* [Problem details]: Below is a listing. Copy each line of it that holds the word "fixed".

* [Dataset content]:
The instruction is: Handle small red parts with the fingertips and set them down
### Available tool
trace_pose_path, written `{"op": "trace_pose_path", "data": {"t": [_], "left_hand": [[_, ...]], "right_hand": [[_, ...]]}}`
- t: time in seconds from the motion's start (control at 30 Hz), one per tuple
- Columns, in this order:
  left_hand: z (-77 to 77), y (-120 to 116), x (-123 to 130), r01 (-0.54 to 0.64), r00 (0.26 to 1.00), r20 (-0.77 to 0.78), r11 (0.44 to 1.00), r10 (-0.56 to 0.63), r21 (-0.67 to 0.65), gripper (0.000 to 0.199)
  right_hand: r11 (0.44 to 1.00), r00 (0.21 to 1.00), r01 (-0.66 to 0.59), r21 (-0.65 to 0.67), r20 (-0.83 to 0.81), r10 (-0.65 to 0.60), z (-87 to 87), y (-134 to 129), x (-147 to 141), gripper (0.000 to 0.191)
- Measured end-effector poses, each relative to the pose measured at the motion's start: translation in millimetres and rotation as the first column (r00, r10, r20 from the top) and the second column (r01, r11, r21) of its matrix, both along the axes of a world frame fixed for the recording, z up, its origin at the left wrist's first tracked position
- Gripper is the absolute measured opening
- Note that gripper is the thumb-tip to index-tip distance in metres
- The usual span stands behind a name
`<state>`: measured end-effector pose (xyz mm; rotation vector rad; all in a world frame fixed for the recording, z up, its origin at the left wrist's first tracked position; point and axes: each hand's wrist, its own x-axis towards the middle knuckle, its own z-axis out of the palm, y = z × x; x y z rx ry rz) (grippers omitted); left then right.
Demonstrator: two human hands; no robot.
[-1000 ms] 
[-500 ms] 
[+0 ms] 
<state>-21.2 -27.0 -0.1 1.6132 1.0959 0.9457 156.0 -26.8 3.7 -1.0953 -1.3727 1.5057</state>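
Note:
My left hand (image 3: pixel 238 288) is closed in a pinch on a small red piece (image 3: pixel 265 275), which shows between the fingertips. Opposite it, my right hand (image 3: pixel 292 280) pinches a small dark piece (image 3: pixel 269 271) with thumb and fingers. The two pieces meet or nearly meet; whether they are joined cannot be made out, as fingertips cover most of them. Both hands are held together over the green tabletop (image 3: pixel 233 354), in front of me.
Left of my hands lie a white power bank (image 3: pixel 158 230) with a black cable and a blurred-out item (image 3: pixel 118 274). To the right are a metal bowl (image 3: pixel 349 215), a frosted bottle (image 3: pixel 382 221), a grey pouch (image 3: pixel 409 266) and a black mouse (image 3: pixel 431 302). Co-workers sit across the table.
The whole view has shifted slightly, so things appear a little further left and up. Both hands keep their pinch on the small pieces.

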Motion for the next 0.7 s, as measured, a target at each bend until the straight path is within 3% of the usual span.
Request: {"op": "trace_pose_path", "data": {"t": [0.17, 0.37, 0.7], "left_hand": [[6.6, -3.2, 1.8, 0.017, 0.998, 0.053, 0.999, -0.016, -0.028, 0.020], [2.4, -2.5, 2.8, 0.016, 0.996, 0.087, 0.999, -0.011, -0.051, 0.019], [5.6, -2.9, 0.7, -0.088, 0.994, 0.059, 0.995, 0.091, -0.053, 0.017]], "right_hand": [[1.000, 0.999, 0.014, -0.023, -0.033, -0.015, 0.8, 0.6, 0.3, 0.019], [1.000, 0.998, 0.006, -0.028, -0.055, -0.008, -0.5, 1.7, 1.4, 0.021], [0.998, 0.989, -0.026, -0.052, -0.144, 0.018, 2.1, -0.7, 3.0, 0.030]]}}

* [Written answer]:
- Measured end-effector poses, each relative to the pose measured at the motion's start: translation in millimetres and rotation as the first column (r00, r10, r20 from the top) and the second column (r01, r11, r21) of its matrix, both along the axes of a world frame fixed for the recording, z up, its origin at the left wrist's first tracked position
`<state>`: measured end-effector pose (xyz mm; rotation vector rad; all in a world frame fixed for the recording, z up, its origin at the left wrist's first tracked position; point and axes: each hand's wrist, its own x-axis towards the middle knuckle, its own z-axis out of the palm, y = z × x; x y z rx ry rz) (grippers omitted); left then right.

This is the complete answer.